[nsp] 6500 stops ARPing

From: Matt Buford (matt@overloaded.net)
Date: Fri May 31 2002 - 03:46:27 EDT

Lately I've been having a problem with some 6509s that doesn't seem to make
any sense, and I was wondering if others had any ideas or have run into this
before. I spent the last few hours searching the web without finding any
discussion that sounded like the same problem I'm seeing.

I have some 6509s running Supervisor IOS 12.1(11b)E. The 6509s are in pairs
with VLAN interfaces, and are running HSRP on these interfaces. These VLANs
feed down to smaller switches where the host connects. The smaller switches
are connected to both of the 6509s in the pair. The smaller switches
consist of cisco models plus some HPs. ARP table sizes of 15,000 to 30,000
are common.

Sometimes a router seems to just refuse to try to ARP certain IPs.
Traceroutes to the broken IPs show the last hop as the 6509. The router
shows no ARP entry. The 6509 does have the host's mac address in the
forwarding table. "debug arp" shows nothing matching the broken IP when
left running for 30 minutes while a continuous ping to a broken IP runs from
another host. The debug does show other addresses generating ARPs (and
getting responses) so it isn't like ARP completely stops working. When a
few IPs break but most things are working, a "clear arp" will result in only
a small percentage of the ARPs returning, with the majority of the IPs
suddenly being broken and not coming back (at least not anytime soon).

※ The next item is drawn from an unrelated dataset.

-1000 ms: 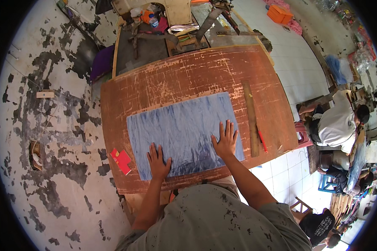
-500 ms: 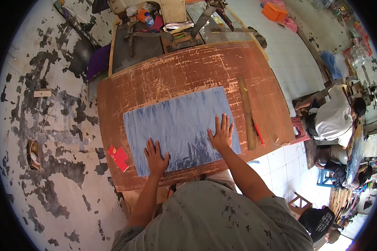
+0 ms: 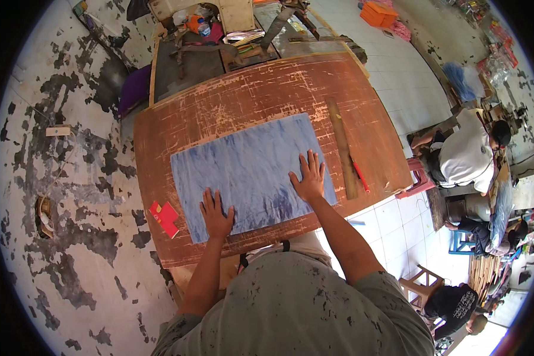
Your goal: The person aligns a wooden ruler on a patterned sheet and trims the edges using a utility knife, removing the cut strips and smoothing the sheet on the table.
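Observation:
A rectangular blue sheet [image 3: 243,166] with darker streaks lies flat on the reddish-brown tabletop [image 3: 178,118]; whether it is cloth or leather I cannot tell. My left hand [image 3: 217,218] rests palm down on its near left part, fingers spread. Toward its right edge, my right hand [image 3: 310,178] lies flat as well, with the thumb held out to the left. Neither hand grips anything. Just right of the sheet lies a long, narrow flat bar [image 3: 342,148], like a ruler. A red pen-like tool [image 3: 360,176] lies beside that bar.
Small red cards or packets [image 3: 164,218] sit on the table's left side. Beyond the tabletop, a dark work surface [image 3: 193,74] carries a bottle, papers and tools. On the right, a red stool [image 3: 415,178] stands near the table, and several people sit working farther off.
The whole view has shifted slightly, so the table appears a little higher and farther left. Both hands stay flat on the sheet in nearly the same places.

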`<action>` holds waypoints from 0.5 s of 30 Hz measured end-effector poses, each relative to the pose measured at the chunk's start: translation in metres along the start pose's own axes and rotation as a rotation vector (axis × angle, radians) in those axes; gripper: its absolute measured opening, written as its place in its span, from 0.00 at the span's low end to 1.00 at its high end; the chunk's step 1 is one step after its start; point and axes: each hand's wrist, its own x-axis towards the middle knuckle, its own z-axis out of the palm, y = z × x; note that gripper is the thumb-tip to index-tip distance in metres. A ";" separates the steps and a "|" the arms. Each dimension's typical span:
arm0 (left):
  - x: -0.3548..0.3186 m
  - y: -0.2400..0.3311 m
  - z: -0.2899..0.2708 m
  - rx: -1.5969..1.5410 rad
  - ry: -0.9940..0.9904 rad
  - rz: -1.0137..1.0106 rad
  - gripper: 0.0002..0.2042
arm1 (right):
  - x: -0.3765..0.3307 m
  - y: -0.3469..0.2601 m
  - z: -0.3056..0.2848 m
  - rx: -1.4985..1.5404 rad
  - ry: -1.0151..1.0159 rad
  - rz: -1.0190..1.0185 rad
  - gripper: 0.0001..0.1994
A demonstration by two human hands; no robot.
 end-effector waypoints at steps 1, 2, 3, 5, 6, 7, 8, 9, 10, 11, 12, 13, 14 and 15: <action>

Here's the strange part. If I log onto the affected 6509 that has no ARP
entry, all I have to do is ping the broken IP from the management interface.
This generates an arp, and instantly the ping I left running from a remote
host to a broken IP starts responding. Another way to fix it is to do
"shut" then "no shut" on the affected VLAN interface. This seems to clear
up something on the interface, as suddenly all the IPs on that interface get
ARP entries. A few hours ago I had identified roughly 10 IPs (all on the
same VLAN interface) that were having this problem. I decided to try "clear
arp" to see if that would reset things and correct the problem. After about
5 minutes, the ARP table was only back up to about 5,900 entries compared to
the normal 15,000 to 20,000 and there were huge numbers of IPs that were not
unreachable and not generating ARPs. After 10 minutes, the table was only
up to about 6,000. I pasted in "int vlanXXX", "shut", "no shut" commands
for every VLAN interface, and within 1 minute after that the ARP table was
up to a reasonable 15,000 entries and everything became reachable.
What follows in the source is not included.